### Extracted records
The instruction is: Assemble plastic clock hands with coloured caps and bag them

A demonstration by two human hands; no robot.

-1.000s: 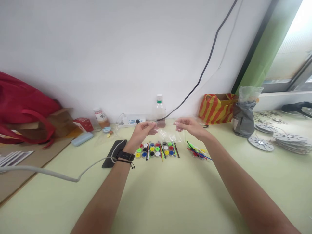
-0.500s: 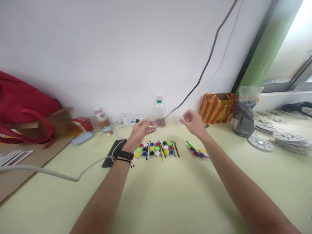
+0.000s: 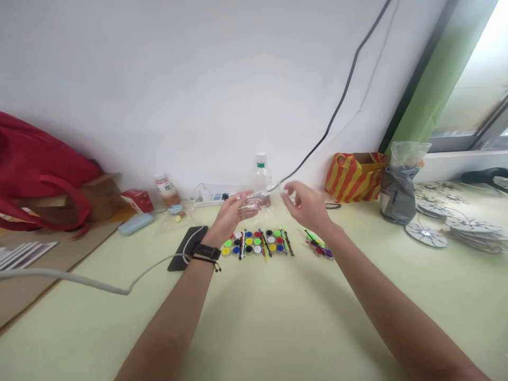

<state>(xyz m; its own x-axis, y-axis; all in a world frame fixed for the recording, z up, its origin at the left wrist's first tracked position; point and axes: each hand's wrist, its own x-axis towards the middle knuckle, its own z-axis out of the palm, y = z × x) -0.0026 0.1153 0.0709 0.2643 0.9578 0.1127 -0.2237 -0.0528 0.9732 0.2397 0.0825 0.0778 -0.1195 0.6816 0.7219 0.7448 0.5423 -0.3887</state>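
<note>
My left hand (image 3: 228,216), with a dark watch and cord on its wrist, is closed on a clear plastic bag (image 3: 260,200) held above the table. Just right of the bag, my right hand (image 3: 307,207) is raised with curled fingers, a gap showing between thumb and forefinger. Below the hands lie rows of small round coloured discs (image 3: 257,242) in green, yellow, blue, red, black and white. Thin coloured sticks (image 3: 263,246) lie in bunches between the discs. Under my right forearm is another pile of coloured sticks and discs (image 3: 318,244), partly covered by the arm.
A black phone-like slab (image 3: 178,259) with a cable lies by my left wrist. A bottle (image 3: 261,172) and power strip (image 3: 216,197) stand at the wall. On the right are a striped bag (image 3: 353,177), a grey bag (image 3: 400,193) and stacked patterned discs (image 3: 476,233).
My right hand has moved left toward the clear bag, its thumb and forefinger now apart. The bag shows more spread out at my left fingers, while the left hand stays nearly in place.
</note>
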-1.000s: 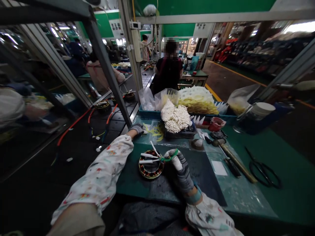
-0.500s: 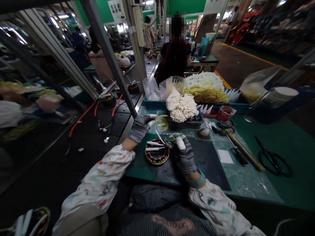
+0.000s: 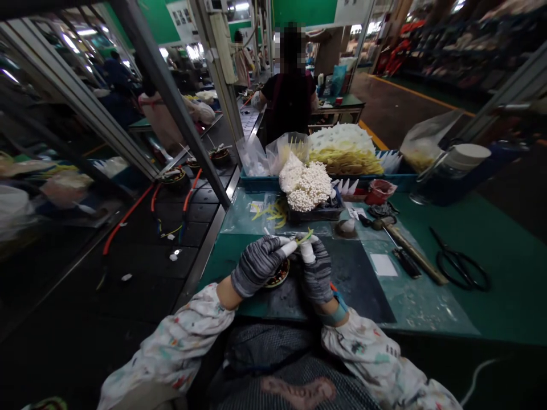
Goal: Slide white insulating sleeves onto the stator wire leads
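Observation:
My left hand point(image 3: 258, 263), in a grey striped glove with white-covered fingertips, is closed in a pinch above the wound motor stator point(image 3: 280, 277). Facing it, my right hand point(image 3: 317, 272) is gloved alike and closed too. The fingertips of both hands meet at a thin yellow-green strip point(image 3: 305, 236), possibly a sleeve or a wire. The stator lies on the dark mat point(image 3: 354, 279), largely hidden under my left hand. Loose yellow strips point(image 3: 277, 214) are scattered just behind the hands.
Behind stand a bundle of white-tipped pieces point(image 3: 310, 188) and a blue tray point(image 3: 256, 183) with yellow strips. On the right lie a hammer point(image 3: 416, 256), scissors point(image 3: 461, 270) and a clear jar point(image 3: 453, 171). Leftward runs a conveyor point(image 3: 171, 250) with stators; a person point(image 3: 290, 102) works ahead.
My left hand has come from the loose yellow strips down and right to meet my right hand. A yellow-green strip now shows between the fingertips. The whole view has shifted slightly.

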The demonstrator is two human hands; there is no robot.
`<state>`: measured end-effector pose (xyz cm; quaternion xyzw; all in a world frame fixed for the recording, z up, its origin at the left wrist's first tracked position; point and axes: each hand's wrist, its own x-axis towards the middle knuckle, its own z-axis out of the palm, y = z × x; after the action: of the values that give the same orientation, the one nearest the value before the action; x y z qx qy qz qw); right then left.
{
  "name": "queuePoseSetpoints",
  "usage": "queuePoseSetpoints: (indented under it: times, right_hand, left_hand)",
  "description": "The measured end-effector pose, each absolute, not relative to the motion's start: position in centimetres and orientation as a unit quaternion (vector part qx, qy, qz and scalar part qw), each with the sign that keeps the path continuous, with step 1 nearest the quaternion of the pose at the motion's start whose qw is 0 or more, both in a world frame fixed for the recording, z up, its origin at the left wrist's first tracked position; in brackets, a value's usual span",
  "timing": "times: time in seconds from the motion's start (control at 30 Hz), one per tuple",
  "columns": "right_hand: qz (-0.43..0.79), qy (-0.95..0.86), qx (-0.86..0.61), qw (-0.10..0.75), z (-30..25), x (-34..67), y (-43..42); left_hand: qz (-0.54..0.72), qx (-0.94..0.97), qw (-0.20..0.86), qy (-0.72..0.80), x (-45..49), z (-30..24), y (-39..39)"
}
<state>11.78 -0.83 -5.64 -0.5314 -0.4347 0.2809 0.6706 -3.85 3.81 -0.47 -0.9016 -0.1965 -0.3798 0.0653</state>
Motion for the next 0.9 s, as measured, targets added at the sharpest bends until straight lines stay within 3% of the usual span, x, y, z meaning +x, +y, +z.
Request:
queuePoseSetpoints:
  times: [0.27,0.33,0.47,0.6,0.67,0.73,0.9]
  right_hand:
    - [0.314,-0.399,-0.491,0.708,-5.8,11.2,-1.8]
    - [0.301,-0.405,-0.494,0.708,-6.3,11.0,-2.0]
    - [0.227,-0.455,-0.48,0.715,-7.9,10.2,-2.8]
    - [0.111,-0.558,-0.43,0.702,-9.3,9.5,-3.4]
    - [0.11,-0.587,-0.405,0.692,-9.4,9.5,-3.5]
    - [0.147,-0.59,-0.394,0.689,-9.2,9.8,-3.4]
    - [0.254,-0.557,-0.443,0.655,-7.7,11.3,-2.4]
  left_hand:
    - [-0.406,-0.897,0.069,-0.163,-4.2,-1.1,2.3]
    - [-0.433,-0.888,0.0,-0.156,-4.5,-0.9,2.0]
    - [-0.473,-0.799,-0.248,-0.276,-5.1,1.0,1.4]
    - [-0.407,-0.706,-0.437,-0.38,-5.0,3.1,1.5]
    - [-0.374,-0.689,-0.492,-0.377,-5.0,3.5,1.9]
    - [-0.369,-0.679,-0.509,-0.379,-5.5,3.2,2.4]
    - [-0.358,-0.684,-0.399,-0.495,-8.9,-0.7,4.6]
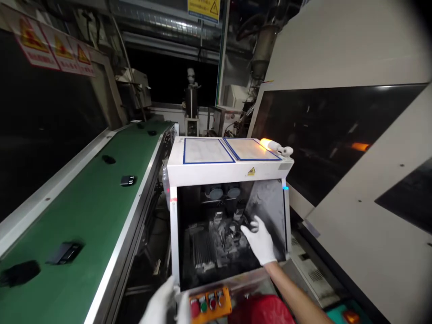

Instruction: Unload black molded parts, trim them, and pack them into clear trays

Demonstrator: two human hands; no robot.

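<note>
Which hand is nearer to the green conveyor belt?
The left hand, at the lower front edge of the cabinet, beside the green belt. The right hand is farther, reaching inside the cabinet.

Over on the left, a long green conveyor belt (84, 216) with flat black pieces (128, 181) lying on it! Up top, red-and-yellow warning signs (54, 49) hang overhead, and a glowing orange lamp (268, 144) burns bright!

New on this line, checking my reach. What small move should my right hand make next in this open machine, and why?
Probably draw it slightly back: the white-gloved right hand sits at a dark part inside the compartment, and grey dust coats the parts around it.
</note>
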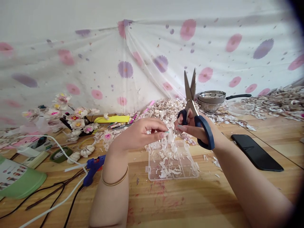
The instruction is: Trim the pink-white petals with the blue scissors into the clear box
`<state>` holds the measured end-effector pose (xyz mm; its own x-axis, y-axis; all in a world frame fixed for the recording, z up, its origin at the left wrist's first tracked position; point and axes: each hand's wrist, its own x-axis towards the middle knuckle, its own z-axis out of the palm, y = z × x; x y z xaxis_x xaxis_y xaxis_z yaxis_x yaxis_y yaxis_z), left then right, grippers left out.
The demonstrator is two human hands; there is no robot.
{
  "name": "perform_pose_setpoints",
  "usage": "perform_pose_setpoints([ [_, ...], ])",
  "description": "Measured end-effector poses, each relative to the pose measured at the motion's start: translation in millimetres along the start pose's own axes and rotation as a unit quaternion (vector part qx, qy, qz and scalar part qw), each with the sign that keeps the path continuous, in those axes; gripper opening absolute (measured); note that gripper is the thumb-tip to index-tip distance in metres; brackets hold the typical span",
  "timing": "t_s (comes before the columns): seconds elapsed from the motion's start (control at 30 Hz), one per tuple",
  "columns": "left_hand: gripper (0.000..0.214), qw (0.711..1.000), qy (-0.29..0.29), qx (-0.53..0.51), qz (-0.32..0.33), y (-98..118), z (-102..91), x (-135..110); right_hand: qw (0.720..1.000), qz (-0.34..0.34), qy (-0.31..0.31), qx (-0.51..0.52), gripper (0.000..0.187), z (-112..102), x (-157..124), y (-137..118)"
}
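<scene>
My left hand (pixel 142 133) pinches a small pale flake (pixel 167 133) between thumb and fingertips, close to the blades' handle end. My right hand (pixel 191 128) grips navy-handled scissors (pixel 189 90), whose steel blades stand open and point up. Just below both hands lies a clear plastic compartment box (pixel 152 161) holding many white shell-like scraps. Behind the hands, a heap of similar pale scraps (pixel 166 109) covers the wooden table.
A blue hot glue gun (pixel 93 169) with white cord lies left, near artificial flowers (pixel 71 118) and green floral tape (pixel 60 155). A black phone (pixel 256 152) lies right. Steel pans (pixel 211 96) stand behind the scissors, before a spotted cloth backdrop (pixel 125 69).
</scene>
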<state>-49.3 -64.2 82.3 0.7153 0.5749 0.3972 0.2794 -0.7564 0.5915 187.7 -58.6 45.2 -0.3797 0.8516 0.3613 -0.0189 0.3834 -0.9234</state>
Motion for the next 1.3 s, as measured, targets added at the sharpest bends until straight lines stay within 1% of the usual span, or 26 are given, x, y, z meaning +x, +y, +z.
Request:
perform_pose_setpoints([
  [0.07, 0.015, 1.000, 0.019, 0.006, 0.008, 2, 0.6, -1, 1.000, 0.002, 0.001, 0.006, 0.027, 3, -2, -3],
  [0.13, 0.017, 0.999, 0.028, 0.009, 0.012, 3, 1.4, -2, 1.000, -0.001, -0.008, 0.010, 0.027, 6, -5, -5],
  [0.2, 0.017, 0.998, 0.051, 0.013, 0.018, 5, 2.3, -2, 1.000, 0.000, -0.019, 0.014, 0.027, 8, -6, -7],
  [0.3, 0.017, 0.994, 0.101, 0.034, 0.017, 8, 4.0, -1, 0.999, 0.006, -0.026, 0.036, 0.027, 10, -6, -8],
  [0.4, 0.014, 0.984, 0.161, 0.069, 0.029, 11, 6.3, 0, 0.999, 0.007, -0.011, 0.041, 0.028, 13, -7, -9],
  [0.5, 0.010, 0.962, 0.240, 0.112, 0.060, 15, 8.9, 1, 0.999, 0.000, -0.003, 0.034, 0.028, 19, -8, -8],
  [0.57, 0.009, 0.949, 0.272, 0.145, 0.070, 18, 10.3, 1, 0.999, -0.004, -0.006, 0.040, 0.028, 23, -9, -6],
  [0.63, 0.009, 0.940, 0.285, 0.172, 0.080, 20, 11.7, 1, 0.999, -0.005, -0.004, 0.053, 0.028, 27, -9, -5],
  [0.7, 0.010, 0.931, 0.292, 0.195, 0.102, 21, 13.2, 2, 0.997, -0.020, -0.006, 0.072, 0.024, 28, -7, -6],
  [0.8, 0.012, 0.926, 0.285, 0.214, 0.125, 22, 16.6, 4, 0.995, -0.044, -0.016, 0.091, 0.018, 25, -3, -9],
  [0.9, 0.011, 0.938, 0.277, 0.177, 0.109, 23, 20.9, 6, 0.994, -0.045, 0.001, 0.102, 0.018, 22, -1, -13],
  [1.0, 0.006, 0.949, 0.293, 0.080, 0.083, 25, 23.9, 7, 0.992, -0.057, 0.029, 0.108, 0.021, 21, -2, -15],
  [1.07, 0.005, 0.947, 0.312, 0.008, 0.070, 26, 24.7, 8, 0.993, -0.063, 0.028, 0.101, 0.023, 20, -5, -14],
  [1.1, 0.005, 0.942, 0.328, -0.019, 0.066, 27, 24.8, 8, 0.994, -0.061, 0.016, 0.091, 0.024, 20, -6, -13],
  [1.17, 0.005, 0.928, 0.366, -0.047, 0.059, 28, 25.0, 7, 0.996, -0.050, -0.031, 0.065, 0.027, 20, -9, -11],
  [1.23, 0.004, 0.910, 0.406, -0.050, 0.060, 28, 25.4, 7, 0.994, -0.048, -0.087, 0.035, 0.032, 21, -12, -10],
  [1.3, 0.005, 0.895, 0.439, -0.036, 0.064, 28, 25.7, 7, 0.991, -0.058, -0.124, 0.014, 0.035, 23, -15, -11],
])
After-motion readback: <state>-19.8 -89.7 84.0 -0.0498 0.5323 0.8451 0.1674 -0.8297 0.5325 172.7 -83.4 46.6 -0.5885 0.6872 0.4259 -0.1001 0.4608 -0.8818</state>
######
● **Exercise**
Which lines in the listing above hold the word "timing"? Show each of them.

● **Task answer**
  "timing": "times: time in seconds from the motion's start (control at 30 Hz), one per tuple",
  "timing": "t_s (comes before the columns): seconds elapsed from the motion's start (control at 30 Hz), one per tuple",

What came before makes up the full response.